To create and validate the tool, Dr. Sergio Raposeiras-Roubin of University Hospital Alvaro Cunqueiro in Vigo, Spain, and his colleagues used data from the international Percutaneous Mitral Valve Repair and Nutritional Status Registry (MIVNUT) of patients with symptomatic mitral regurgitation who underwent TEER.

Overall, 1,109 patients who were referred for TEER between 2012 and 2020 from 12 centers in Europe and Canada and who had follow-up and vital status data were included in the study.
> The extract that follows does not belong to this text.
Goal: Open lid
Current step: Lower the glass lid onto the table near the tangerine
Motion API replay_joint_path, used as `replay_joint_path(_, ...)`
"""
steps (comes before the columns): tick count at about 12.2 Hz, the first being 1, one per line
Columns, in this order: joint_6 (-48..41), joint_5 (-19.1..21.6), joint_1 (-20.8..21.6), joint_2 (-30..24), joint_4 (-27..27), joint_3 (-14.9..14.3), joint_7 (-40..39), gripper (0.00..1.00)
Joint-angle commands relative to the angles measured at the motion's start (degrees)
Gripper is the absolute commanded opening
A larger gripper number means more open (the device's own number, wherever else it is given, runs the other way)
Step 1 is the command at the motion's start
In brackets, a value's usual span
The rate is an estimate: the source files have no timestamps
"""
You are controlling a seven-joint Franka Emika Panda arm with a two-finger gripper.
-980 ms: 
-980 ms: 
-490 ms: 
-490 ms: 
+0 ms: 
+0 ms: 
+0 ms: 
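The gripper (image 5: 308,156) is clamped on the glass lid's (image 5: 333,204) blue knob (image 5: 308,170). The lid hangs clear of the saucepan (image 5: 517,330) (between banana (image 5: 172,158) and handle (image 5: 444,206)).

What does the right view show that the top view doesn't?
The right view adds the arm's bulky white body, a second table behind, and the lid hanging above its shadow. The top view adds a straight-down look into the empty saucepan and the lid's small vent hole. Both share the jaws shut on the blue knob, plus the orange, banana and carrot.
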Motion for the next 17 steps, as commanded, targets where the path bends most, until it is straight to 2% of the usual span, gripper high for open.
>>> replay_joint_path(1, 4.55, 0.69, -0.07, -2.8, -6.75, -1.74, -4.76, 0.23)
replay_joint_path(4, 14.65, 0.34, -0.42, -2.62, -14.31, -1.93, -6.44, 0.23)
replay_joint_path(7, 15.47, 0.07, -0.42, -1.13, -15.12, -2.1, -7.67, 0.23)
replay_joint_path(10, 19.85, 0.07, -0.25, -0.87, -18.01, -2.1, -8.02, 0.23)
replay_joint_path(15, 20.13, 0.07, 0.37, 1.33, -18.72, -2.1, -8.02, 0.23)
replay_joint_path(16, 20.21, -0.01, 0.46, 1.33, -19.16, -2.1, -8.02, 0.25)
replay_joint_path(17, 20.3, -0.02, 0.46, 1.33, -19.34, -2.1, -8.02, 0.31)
Patients were followed-up from the procedure date to November 2020.

The researchers identified eight independent predictors of mortality over a roughly two-year period following percutaneous mitral-valve repair: age 75 years or over, estimated glomerular filtration rate <60 mL/min/1.73 m2, anemia, left ventricular ejection fraction <40%, peripheral-artery disease, chronic obstructive pulmonary disease, high diuretic dose, and lack of therapy with renin-angiotensin system (RAS) inhibitors.
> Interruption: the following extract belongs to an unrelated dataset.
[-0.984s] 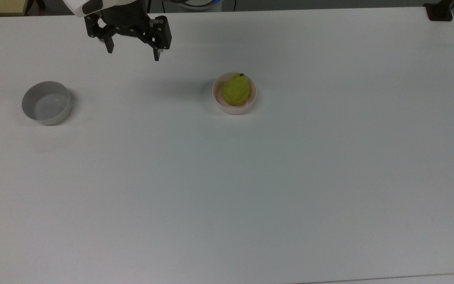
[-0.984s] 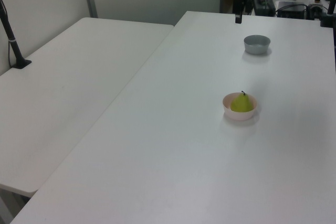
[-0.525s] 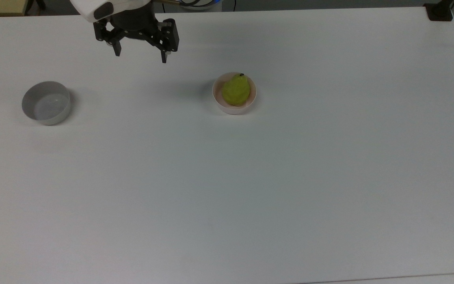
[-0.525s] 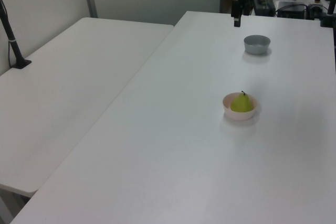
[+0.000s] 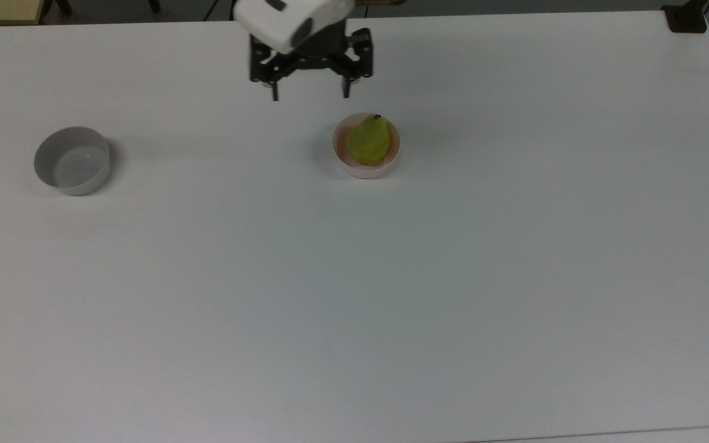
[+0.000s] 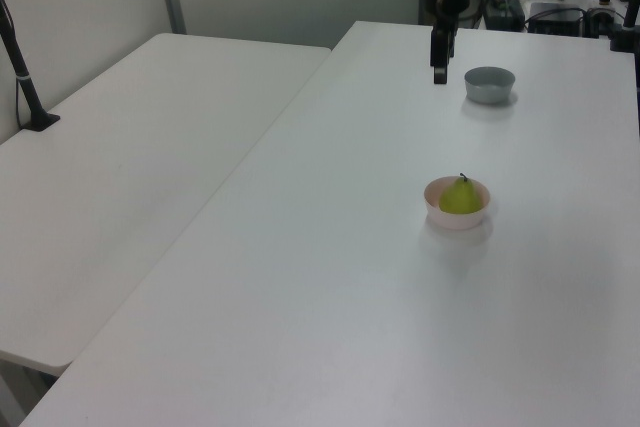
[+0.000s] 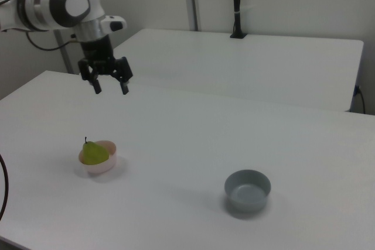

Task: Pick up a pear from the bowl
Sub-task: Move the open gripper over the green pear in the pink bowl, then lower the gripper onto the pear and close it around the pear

MitraScore assigned one point to each predictor (c-statistic, 0.70). For each point, the relative risk of mortality increased by 55% (P<0.001). Discrimination and calibration for mortality prediction exceeded those of Society of Thoracic Surgeons (c-statistic, 0.57) and EuroSCORE II (c-statistic, 0.61) scores.

MitraScore showed good performance in the validation cohort of 725 patients from the Italian GIOTTO registry (c-statistic, 0.66). The score also helped predict heart-failure rehospitalization and showed a significant association with the likelihood of clinical improvement.

"This is a first step that helps provide additional data when discussing the procedure with patients in the shared decision-making process, but that needs further refinement," said Dr. Jon R. Resar, a professor of medicine and the director of the Adult Cardiac Catheterization Laboratory at Johns Hopkins Hospital in Baltimore, Maryland. "It is important to remember that this is a risk score derived from a population of patients, and that individual patient outcomes may vary."

"Patients with mitral regurgitation undergoing TEER are a challenging group of patients because the underlying cause of the mitral regurgitation is variable (primary/degenerative vs. secondary/functional), the patients tend to be quite sick, and they often have a number of other comorbidities," Dr. Resar, who was not involved in the study, told Reuters Health by email. "Only if they are high risk for surgery do they undergo TEER. Thus, predicting even intermediate-term outcomes in this patient population is difficult."

"This risk score may be helpful in informing patients how they might feel after the procedure," he added. "Patients with high risk scores may be recommended to have additional medical therapy optimization before undergoing the procedure or may be recommended to not have the procedure at all."

Dr. Guilherme F. Attizzani, an associate professor of medicine at Case Western Reserve University and the interventional director of The Valve and Structural Heart Disease Center of University Hospitals in Cleveland, Ohio, told Reuters Health by email, "Intuitively, one would expect that these variables would impact prognosis. It was important, however, that these results were validated in a robust fashion, addressing the impact of these variables for this specific procedure."

"These robust results, well validated in a large population, might help us refine our patient selection for TEER and improve our understanding of which patients can benefit most from this therapy," added Dr. Attizzini, who also was not involved in the study. "It is very important that we now have a user-friendly score to predict adverse outcomes after a common procedure. These results will definitely have a positive impact on clinical practice."

Dr. Raposeiras-Roubin did not respond to requests for comment.